Department of Oncology, the First Affiliated Hospital of Xian Jiaotong University, Xi'an, Shaanxi Province, 710061, People's Republic of China.
Department of Biology and Biochemistry, University of Houston, Houston, TX, 77204, USA.
BMC Genomics. 2018 Feb 13;19(1):137. doi: 10.1186/s12864-018-4527-y.
Comprehensive understanding of intratumor heterogeneity requires identification of molecular markers, which are capable of differentiating different subpopulations and which also have clinical significance. One important tool that has been addressing this issue is single cell RNA-Sequencing (scRNASeq) that allows the quantification of expression profiles of transcripts in individual cells in a population of cancer cells. Using the expression profiles from scRNASeq, current studies conduct analysis to group cells into different subpopulations using clustering algorithms. In this study, we explore scRNASeq cancer data from a different perspective. We focus on scRNASeq data originating from cancer cells pertaining to a particular cancer type, where the cell type or the subpopulation to which each cell belongs is known. We investigate if the "cell type" of a cancer cell can be predicted based on the expression profiles of a small set of transcripts.

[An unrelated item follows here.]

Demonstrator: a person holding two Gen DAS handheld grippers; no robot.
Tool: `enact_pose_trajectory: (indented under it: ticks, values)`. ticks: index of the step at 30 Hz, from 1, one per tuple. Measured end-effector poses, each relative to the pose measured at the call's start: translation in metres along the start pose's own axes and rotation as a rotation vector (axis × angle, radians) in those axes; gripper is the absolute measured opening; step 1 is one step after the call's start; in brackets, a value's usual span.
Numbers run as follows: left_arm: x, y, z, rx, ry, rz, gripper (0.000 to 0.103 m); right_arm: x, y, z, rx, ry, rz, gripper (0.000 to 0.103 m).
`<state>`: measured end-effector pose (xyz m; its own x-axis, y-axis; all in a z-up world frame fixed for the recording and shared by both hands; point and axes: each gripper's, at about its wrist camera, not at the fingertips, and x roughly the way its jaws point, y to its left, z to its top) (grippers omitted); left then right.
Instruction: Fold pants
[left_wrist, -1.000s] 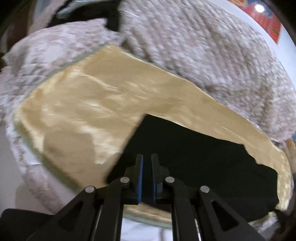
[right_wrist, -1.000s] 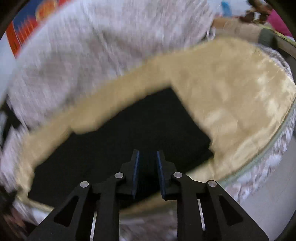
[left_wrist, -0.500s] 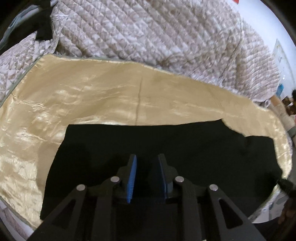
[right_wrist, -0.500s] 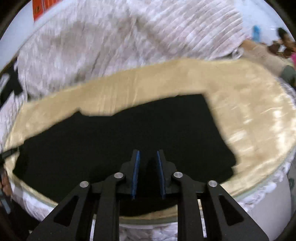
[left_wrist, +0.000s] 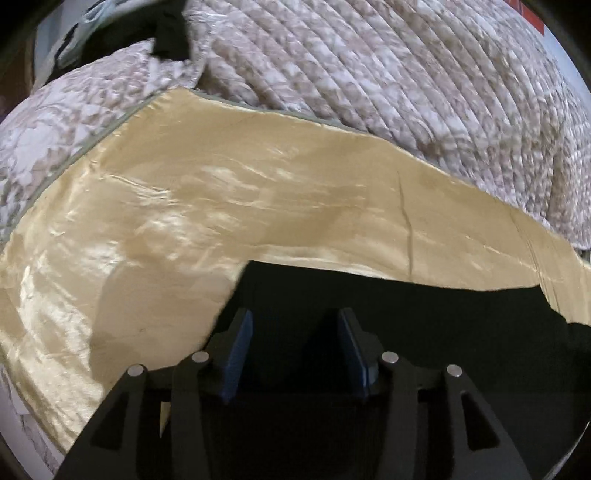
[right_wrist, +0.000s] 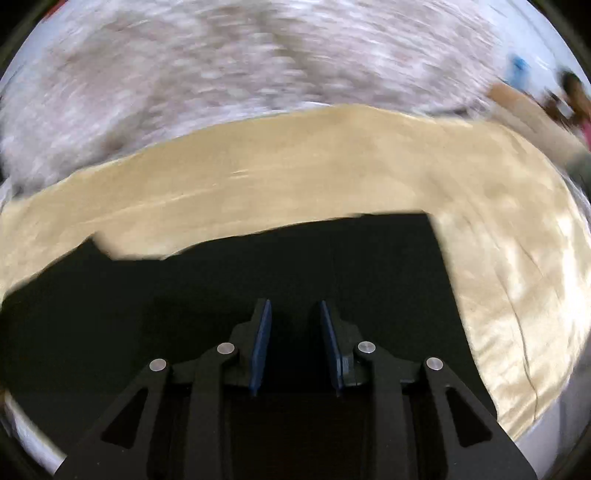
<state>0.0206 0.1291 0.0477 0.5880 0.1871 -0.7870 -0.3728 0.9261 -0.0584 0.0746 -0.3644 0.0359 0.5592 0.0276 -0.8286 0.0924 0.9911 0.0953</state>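
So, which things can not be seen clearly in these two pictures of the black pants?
- Left wrist view: the near edge of the black pants is hidden behind the left gripper, whose jaws are opening.
- Right wrist view: the quilt pattern and the room corner are lost to motion blur.
- Both views: folds and seams in the pants are too dark; the gold sheet is cut off by the lens rim.

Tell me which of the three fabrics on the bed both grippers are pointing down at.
The black pants, lying flat on the shiny gold sheet. The quilted beige-and-white bedspread lies farther back. The left gripper and the right gripper are over black cloth.
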Motion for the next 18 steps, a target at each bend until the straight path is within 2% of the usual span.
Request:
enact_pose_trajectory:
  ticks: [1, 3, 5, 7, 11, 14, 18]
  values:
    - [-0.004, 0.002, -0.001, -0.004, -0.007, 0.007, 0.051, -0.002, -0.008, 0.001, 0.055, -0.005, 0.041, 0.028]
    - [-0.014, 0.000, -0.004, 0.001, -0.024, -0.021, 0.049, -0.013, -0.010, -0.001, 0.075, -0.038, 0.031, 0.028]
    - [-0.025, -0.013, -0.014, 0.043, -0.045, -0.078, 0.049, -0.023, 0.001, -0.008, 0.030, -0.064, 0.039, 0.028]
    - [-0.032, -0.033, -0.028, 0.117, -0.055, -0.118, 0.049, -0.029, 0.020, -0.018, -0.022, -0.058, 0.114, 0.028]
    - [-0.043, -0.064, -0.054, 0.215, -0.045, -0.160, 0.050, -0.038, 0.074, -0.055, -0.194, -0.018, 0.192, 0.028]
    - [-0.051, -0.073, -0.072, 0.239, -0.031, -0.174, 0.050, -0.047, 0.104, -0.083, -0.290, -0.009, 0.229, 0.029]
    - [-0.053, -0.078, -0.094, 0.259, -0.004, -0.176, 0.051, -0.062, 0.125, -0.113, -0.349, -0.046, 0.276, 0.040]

We outline a predictive analytics pipeline to accurately predict 6 breast cancer cell types using single cell gene expression profiles. Instead of building predictive models using the complete human transcripts, the pipeline first eliminates predictors with low expression and low variance. A multinomial penalized logistic regression further reduces the size of the predictors to only 308, out of which 34 are long non-coding RNAs. Tuning of predictive models shows support vector machines and neural networks as the most accurate models achieving close to 98% prediction accuracies. We also find that mixture of protein coding genes and long non-coding RNAs are better predictors compared to when the two sets of transcripts are treated separately. A signature risk score originating from 65 protein coding genes and 5 lncRNA predictors is associated with prognostic survival of TCGA breast cancer patients. This association was maintained when the risk scores were generated using 65 PCGs and 5 lncRNA separately. We further show that predictors restricted to a particular cell type serve as better prognostic markers for the respective patient subtype.
Our results show that in general, the breast cancer cell type predictors are also associated with patient survivability and hence have clinical significance.
全面了解肿瘤内异质性需要识别分子标记物,这些标记物能够区分不同的亚群,并且具有临床意义。解决这个问题的一个重要工具是单细胞 RNA 测序(scRNA-Seq),它允许定量分析癌细胞群体中单个细胞的转录物表达谱。利用 scRNA-Seq 的表达谱,当前的研究使用聚类算法将细胞分为不同的亚群。在这项研究中,我们从不同的角度探索 scRNA-Seq 癌症数据。我们专注于源自特定癌症类型的癌细胞的 scRNA-Seq 数据,其中已知每个细胞所属的细胞类型或亚群。我们研究是否可以根据一小部分转录物的表达谱来预测癌细胞的“细胞类型”。
我们概述了一个预测分析管道,该管道可以使用单细胞基因表达谱准确预测 6 种乳腺癌细胞类型。该管道首先消除表达量低和方差低的预测因子,而不是使用完整的人类转录本构建预测模型。多类惩罚逻辑回归进一步将预测因子的大小缩小到仅 308 个,其中 34 个是长非编码 RNA。预测模型的调整表明,支持向量机和神经网络是最准确的模型,准确率接近 98%。我们还发现,混合蛋白质编码基因和长非编码 RNA 是比单独处理这两组转录本更好的预测因子。源自 65 个蛋白质编码基因和 5 个 lncRNA 预测因子的签名风险评分与 TCGA 乳腺癌患者的预后生存相关。当使用 65 个 PCG 和 5 个 lncRNA 分别生成风险评分时,这种关联仍然存在。我们进一步表明,限制在特定细胞类型的预测因子是各自患者亚型的更好预后标志物。
我们的结果表明,一般来说,乳腺癌细胞类型的预测因子也与患者的存活率相关,因此具有临床意义。